╭─ DATASET SECTION

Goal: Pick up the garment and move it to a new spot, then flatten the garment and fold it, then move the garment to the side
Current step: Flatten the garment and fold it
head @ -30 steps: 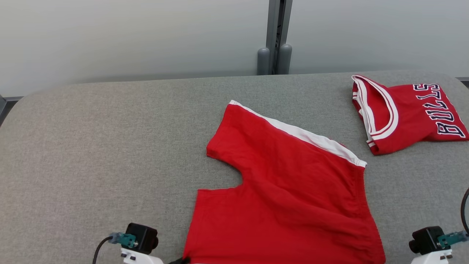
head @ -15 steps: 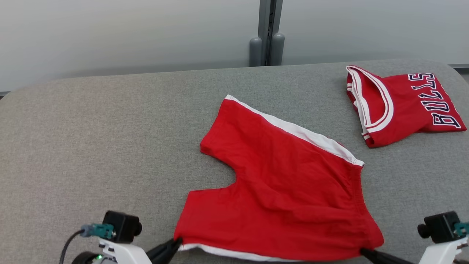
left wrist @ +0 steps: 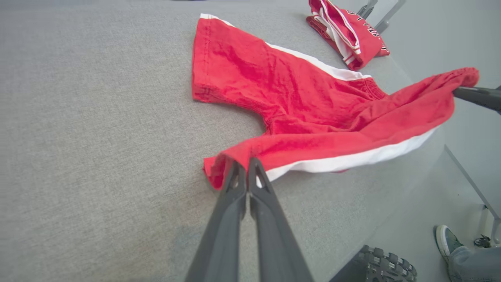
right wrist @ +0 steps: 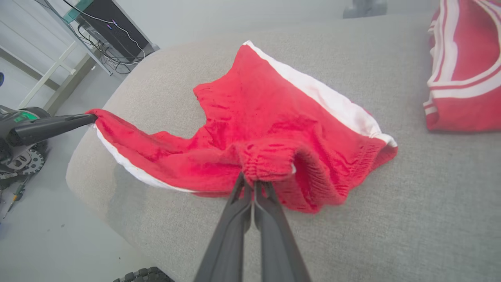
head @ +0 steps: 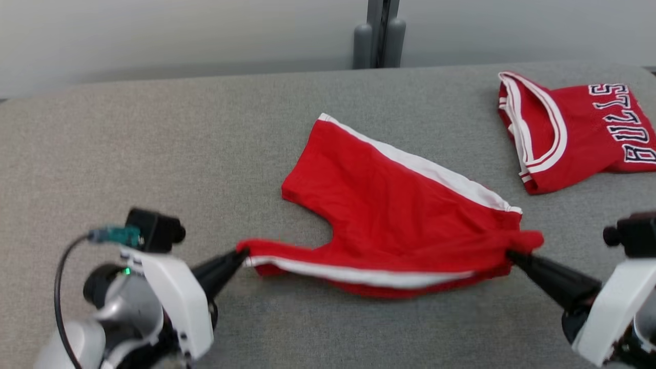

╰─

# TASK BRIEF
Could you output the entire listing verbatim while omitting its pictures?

# ANSWER SECTION
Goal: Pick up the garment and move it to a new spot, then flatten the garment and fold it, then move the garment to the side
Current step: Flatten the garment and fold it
head @ -30 steps: 
head @ -15 steps: 
left wrist @ +0 steps: 
right wrist @ +0 steps: 
head @ +0 steps: 

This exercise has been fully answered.